> WHAT NEEDS TO BE DONE:
Please repeat, exactly and without pictures, the lines of the entries below that run from the one containing "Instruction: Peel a" through the one containing "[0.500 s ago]".

*** PROVIDED INFORMATION Section Begins ***

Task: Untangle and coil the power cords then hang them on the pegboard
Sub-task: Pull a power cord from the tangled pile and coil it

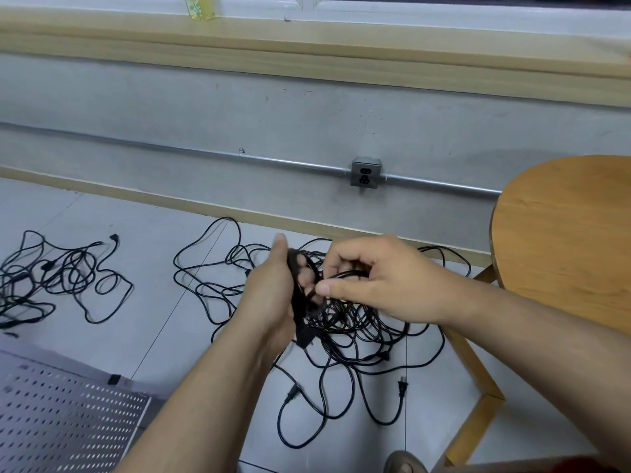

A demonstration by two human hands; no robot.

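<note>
Here the coiled cord bundle (301,312) sits in the left hand (273,298), fingers (305,276) curled round it. The right hand (375,278) pinches one strand (346,274), just above the tangle (358,339) on the floor (153,319).

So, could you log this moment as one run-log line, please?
stage: untangling | left hand: grips cord bundle | right hand: pinches one cord | second tangle: floor, left | pegboard: lower left

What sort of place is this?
Likely a workroom or utility room: grey wall with exposed conduit and metal outlet box, tiled floor strewn with power cords, pegboard panel nearby.
</note>
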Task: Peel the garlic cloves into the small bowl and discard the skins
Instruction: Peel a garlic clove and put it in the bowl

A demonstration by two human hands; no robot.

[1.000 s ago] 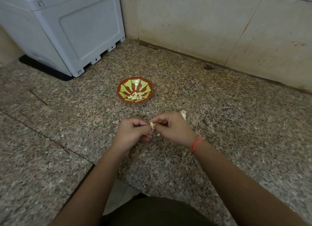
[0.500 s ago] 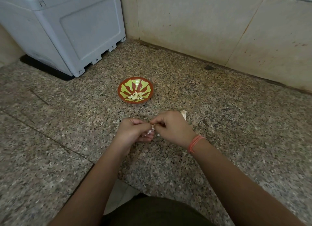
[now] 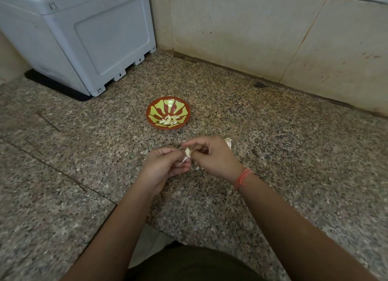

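1. Left hand (image 3: 165,167) and right hand (image 3: 212,159) each pinch the clove (image 3: 188,152), held between them above the bench (image 3: 84,155).
2. Its long axis stands roughly upright, skin (image 3: 182,160) trailing down.
3. The bowl (image 3: 152,113) lies ahead, nearer the left hand.

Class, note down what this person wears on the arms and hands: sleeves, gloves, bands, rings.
The left hand and right hand are ungloved, and no sleeve shows on either arm. An orange thread band circles the right wrist, a short loose end hanging from it. The left wrist carries nothing. No rings can be made out.
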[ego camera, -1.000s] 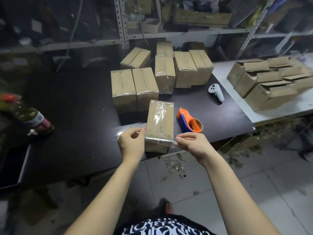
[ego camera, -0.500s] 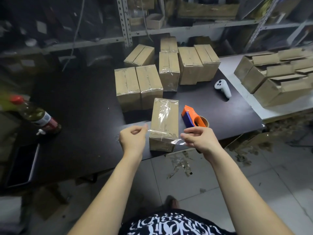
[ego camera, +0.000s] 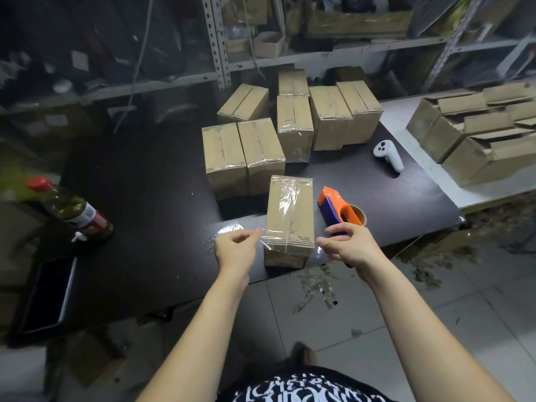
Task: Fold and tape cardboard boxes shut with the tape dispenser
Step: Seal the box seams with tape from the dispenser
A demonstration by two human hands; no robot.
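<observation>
A closed cardboard box (ego camera: 290, 216) stands at the front edge of the dark table (ego camera: 150, 198), with clear tape running along its top. A strip of clear tape (ego camera: 285, 242) lies across the box's near end, stretched between both hands. My left hand (ego camera: 236, 250) pinches the strip's left end just left of the box. My right hand (ego camera: 346, 245) pinches the right end, just right of the box. The orange and blue tape dispenser (ego camera: 339, 210) lies on the table right of the box, behind my right hand.
Several taped boxes (ego camera: 261, 149) stand behind the front box. Open, untaped boxes (ego camera: 478, 134) fill a white table at the right. A white controller (ego camera: 388, 152) lies near them. A bottle (ego camera: 72, 210) and a dark tablet (ego camera: 49, 294) sit at the left. Tape scraps litter the floor.
Both hands have drawn slightly apart from the box's sides, and the tape strip now spans its near end. The box and dispenser have not moved.
</observation>
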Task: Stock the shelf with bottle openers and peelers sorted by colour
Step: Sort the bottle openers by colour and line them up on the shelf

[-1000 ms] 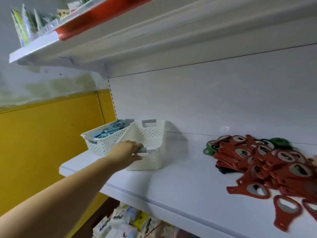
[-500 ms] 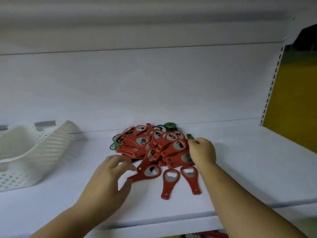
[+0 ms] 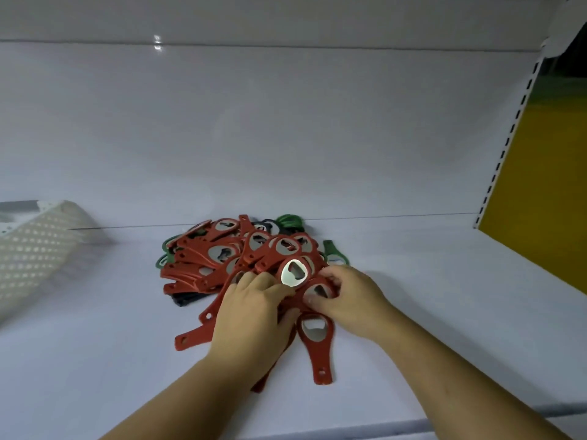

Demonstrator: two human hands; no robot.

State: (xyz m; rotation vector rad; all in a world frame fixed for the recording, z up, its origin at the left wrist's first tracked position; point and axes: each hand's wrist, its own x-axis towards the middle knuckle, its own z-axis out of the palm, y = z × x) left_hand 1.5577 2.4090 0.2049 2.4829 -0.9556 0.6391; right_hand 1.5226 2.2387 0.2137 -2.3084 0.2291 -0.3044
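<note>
- The left hand [image 3: 254,315] lies on the near side of the pile of red bottle openers [image 3: 222,258], its fingers curled round a bunch of handles. The right hand [image 3: 352,300] has fingers and thumb curled round the head of one opener at the pile's near right.
- The pile sits mid-way along the white shelf [image 3: 428,344]. Green bottle openers [image 3: 289,220] poke out at its back and right, and a dark one [image 3: 184,300] lies under its front left.
- The likely slip is a mixed grab: the handles overlap, so a green or dark one could ride along in a red bunch.
- The flat handles are stacked loosely, so a big handful may fan out and shed pieces.
- One loose red opener [image 3: 317,344] points its handle at the front edge, and a sweep of the wrist could knock it off.
- The white basket [image 3: 38,249] at the left shows only one corner, and its inside is hidden.
- No peelers show here.
</note>
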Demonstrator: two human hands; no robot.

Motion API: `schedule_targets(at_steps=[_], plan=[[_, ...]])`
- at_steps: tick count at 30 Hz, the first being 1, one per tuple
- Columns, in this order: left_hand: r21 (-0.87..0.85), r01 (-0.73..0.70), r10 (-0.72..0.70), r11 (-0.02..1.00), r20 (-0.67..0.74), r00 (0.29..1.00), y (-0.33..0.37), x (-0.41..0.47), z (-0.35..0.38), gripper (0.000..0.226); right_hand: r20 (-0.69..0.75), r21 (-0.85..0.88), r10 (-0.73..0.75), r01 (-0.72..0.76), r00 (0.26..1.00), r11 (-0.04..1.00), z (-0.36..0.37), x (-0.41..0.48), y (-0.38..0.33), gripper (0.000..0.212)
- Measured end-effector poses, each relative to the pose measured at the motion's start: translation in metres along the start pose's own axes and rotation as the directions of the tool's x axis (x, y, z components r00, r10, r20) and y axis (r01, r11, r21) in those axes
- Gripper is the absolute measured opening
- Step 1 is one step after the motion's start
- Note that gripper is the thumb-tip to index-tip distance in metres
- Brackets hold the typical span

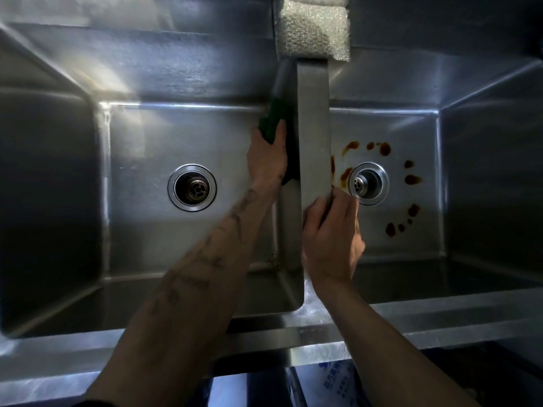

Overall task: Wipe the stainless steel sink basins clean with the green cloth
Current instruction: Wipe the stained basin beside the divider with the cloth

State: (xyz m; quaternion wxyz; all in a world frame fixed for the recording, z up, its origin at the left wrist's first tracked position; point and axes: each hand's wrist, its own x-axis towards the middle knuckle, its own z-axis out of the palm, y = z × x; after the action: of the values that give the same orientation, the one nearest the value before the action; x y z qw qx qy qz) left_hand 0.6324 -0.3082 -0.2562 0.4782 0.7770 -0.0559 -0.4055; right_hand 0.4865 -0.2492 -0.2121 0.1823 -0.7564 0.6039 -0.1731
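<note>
Two stainless steel basins lie below me, split by a steel divider (pixel 313 118). My left hand (pixel 266 160) presses the green cloth (pixel 274 118) against the right wall of the left basin (pixel 141 136), beside the divider, with fingers curled over the cloth. My right hand (pixel 330 239) grips the near part of the divider, fingers hooked over its edge into the right basin (pixel 411 248). Several brown stains (pixel 385 148) ring the right basin's drain (pixel 367 183). The left basin's floor around its drain (pixel 192 188) looks unstained.
A white foam block (pixel 314 27) sits on the back ledge above the divider. The sink's front rim (pixel 264 336) runs across the bottom, with a printed bag (pixel 332 383) below it.
</note>
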Motion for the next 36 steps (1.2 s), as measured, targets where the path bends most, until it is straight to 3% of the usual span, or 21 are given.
schedule_targets(at_steps=[2, 6, 11, 16, 21, 28, 36], plan=[[0.011, 0.0, 0.0, 1.0, -0.004, 1.0, 0.001, 0.005, -0.001, 0.049, 0.001, -0.006, 0.001, -0.001, 1.0, 1.0, 0.0, 0.0, -0.001, 0.018], [-0.026, -0.145, 0.144, 0.989, -0.049, 0.988, 0.013, 0.005, -0.002, 0.032, -0.043, -0.081, 0.021, -0.025, 0.999, 0.996, 0.0, 0.0, -0.001, 0.019], [0.001, -0.065, 0.065, 0.998, 0.034, 0.997, 0.018, 0.017, -0.002, 0.04, -0.033, -0.061, -0.012, 0.009, 0.999, 0.998, 0.001, 0.001, -0.001, 0.021], [-0.016, -0.16, 0.16, 0.987, -0.024, 0.987, 0.026, 0.017, -0.005, 0.026, -0.047, -0.098, 0.009, -0.014, 0.999, 0.995, 0.0, 0.0, -0.001, 0.019], [0.029, -0.086, 0.085, 0.996, 0.031, 0.996, 0.035, 0.028, -0.005, 0.039, -0.049, -0.068, -0.009, 0.005, 0.999, 0.998, -0.001, 0.0, -0.002, 0.02], [0.011, -0.15, 0.15, 0.989, -0.005, 0.989, 0.031, 0.048, 0.003, 0.034, -0.027, -0.158, 0.028, -0.032, 0.999, 0.987, 0.001, 0.0, -0.002, 0.022], [0.201, -0.137, 0.128, 0.97, 0.056, 0.99, 0.012, 0.097, 0.012, 0.054, -0.043, -0.134, 0.008, -0.014, 0.999, 0.991, 0.0, 0.0, -0.001, 0.021]])
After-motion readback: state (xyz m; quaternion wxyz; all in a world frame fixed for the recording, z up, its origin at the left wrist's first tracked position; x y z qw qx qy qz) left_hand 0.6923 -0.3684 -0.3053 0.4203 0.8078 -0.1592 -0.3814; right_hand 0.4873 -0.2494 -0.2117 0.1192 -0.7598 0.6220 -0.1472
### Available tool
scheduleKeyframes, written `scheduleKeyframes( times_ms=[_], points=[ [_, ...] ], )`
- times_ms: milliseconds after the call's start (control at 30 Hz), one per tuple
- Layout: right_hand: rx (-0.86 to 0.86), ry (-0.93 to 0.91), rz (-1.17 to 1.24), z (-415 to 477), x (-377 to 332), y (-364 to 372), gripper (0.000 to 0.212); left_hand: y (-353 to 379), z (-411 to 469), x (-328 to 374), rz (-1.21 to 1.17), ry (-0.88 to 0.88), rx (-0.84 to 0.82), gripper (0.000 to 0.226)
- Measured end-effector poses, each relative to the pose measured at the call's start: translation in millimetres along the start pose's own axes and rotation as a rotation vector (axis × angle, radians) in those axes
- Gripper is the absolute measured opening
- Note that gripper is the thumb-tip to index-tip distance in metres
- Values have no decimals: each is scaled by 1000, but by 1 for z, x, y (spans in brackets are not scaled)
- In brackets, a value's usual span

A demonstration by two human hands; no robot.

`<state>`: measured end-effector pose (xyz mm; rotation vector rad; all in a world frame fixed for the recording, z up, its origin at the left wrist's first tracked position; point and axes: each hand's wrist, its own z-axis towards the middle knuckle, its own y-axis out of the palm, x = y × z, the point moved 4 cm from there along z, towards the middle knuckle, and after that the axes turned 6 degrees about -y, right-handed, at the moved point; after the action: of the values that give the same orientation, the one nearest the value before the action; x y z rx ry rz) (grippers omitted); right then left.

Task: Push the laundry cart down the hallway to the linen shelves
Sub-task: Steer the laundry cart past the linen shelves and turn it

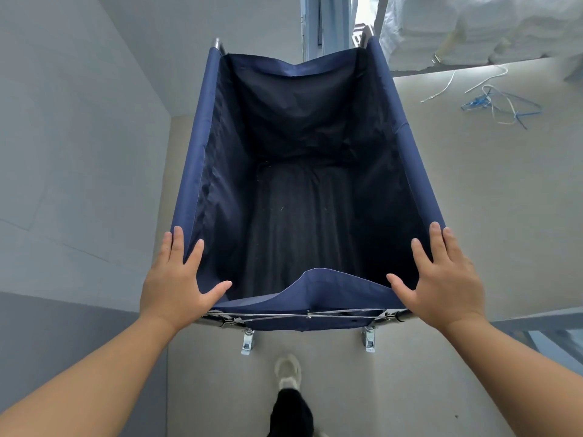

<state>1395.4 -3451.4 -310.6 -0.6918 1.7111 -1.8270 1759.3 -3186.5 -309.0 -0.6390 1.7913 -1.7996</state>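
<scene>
Bare forearms reach in from both lower corners, above a white shoe (pixel 287 372) on the beige floor (pixel 473 200). Left hand (pixel 176 279) and right hand (pixel 441 279) lie flat with fingers straight and spread, pressing the near corners of the navy laundry cart (pixel 195 159). It stands just beside the grey wall (pixel 79 121). Farther right lie loose straps (pixel 492 102), then clear sacks of white linen (pixel 473 26).

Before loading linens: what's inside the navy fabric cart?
Inside the navy fabric laundry cart: only dark creased lining and some specks. Its sagging near flap covers the closest strip.
</scene>
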Motion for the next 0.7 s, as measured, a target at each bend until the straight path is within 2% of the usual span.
scheduleKeyframes(
  times_ms=[700],
  points=[
    [53, 16, 2, 168, 36, 20, 83, 7, 179, 27, -42, 18, 6, 98]
  ],
)
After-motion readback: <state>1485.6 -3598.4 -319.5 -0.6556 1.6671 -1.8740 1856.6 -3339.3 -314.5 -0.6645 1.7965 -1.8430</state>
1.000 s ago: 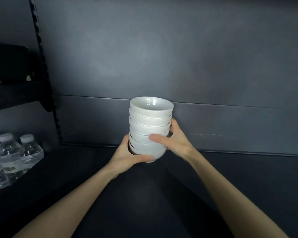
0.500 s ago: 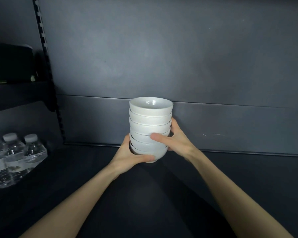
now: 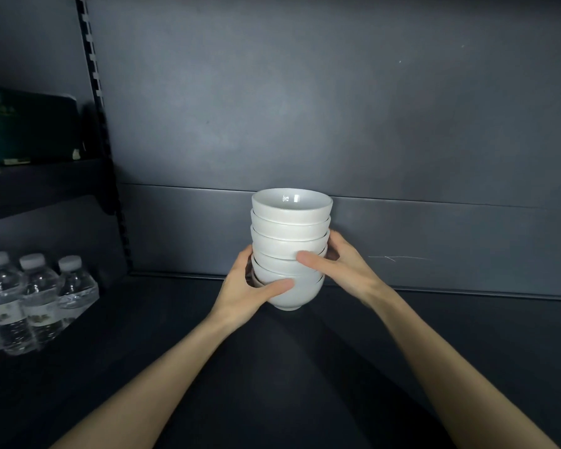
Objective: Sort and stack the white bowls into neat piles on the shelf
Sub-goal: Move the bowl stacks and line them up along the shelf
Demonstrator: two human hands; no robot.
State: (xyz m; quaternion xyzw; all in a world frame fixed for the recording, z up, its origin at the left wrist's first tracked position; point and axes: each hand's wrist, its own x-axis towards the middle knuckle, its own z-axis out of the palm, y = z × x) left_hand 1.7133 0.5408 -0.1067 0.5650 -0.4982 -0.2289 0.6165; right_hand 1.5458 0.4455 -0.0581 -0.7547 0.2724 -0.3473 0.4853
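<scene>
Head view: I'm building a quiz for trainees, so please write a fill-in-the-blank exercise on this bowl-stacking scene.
1. The left hand and right hand both grip the stack of glossy white ceramic bowls; the right thumb lies ____ than the left.
2. The clear plastic water bottles with white caps stand to the stack's ____.
3. The top bowl opens ____.
Missing words: higher; left; upward.

Reaching forward, the left hand (image 3: 244, 286) and right hand (image 3: 344, 264) clasp opposite sides of a stack of white ceramic bowls (image 3: 289, 219).
</scene>
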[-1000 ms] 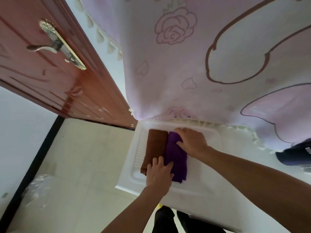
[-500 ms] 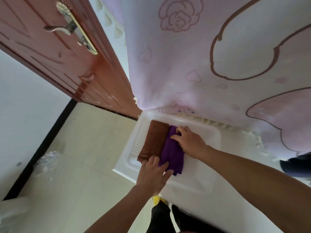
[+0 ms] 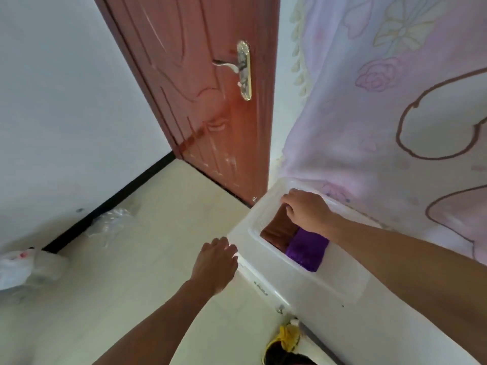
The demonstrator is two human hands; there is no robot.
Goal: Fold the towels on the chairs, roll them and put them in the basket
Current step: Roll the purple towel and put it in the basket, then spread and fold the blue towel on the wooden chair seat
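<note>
A white plastic basket (image 3: 266, 204) stands on a white surface below a pink curtain. Inside it lie two rolled towels side by side: a brown towel (image 3: 278, 230) on the left and a purple towel (image 3: 307, 250) on the right. My right hand (image 3: 307, 212) rests inside the basket on the far end of the brown towel, fingers bent down over it. My left hand (image 3: 214, 262) hovers outside the basket's near left corner, fingers relaxed and holding nothing.
A red-brown door (image 3: 210, 96) with a metal handle (image 3: 238, 67) stands behind the basket. The pink flowered curtain (image 3: 382, 114) hangs at right. Crumpled plastic bags (image 3: 29, 267) lie on the pale tiled floor by the white wall. A yellow object (image 3: 287, 338) sits low.
My left hand has come off the towels and out of the basket to its left corner. My right hand has shifted from the purple towel to the brown one. The view swung left.
</note>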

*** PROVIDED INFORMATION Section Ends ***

> RESULT:
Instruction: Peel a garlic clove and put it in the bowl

A demonstration by two human hands; no robot.

[1.000 s ago] 
[0.500 s ago] 

The exercise is complete with this answer.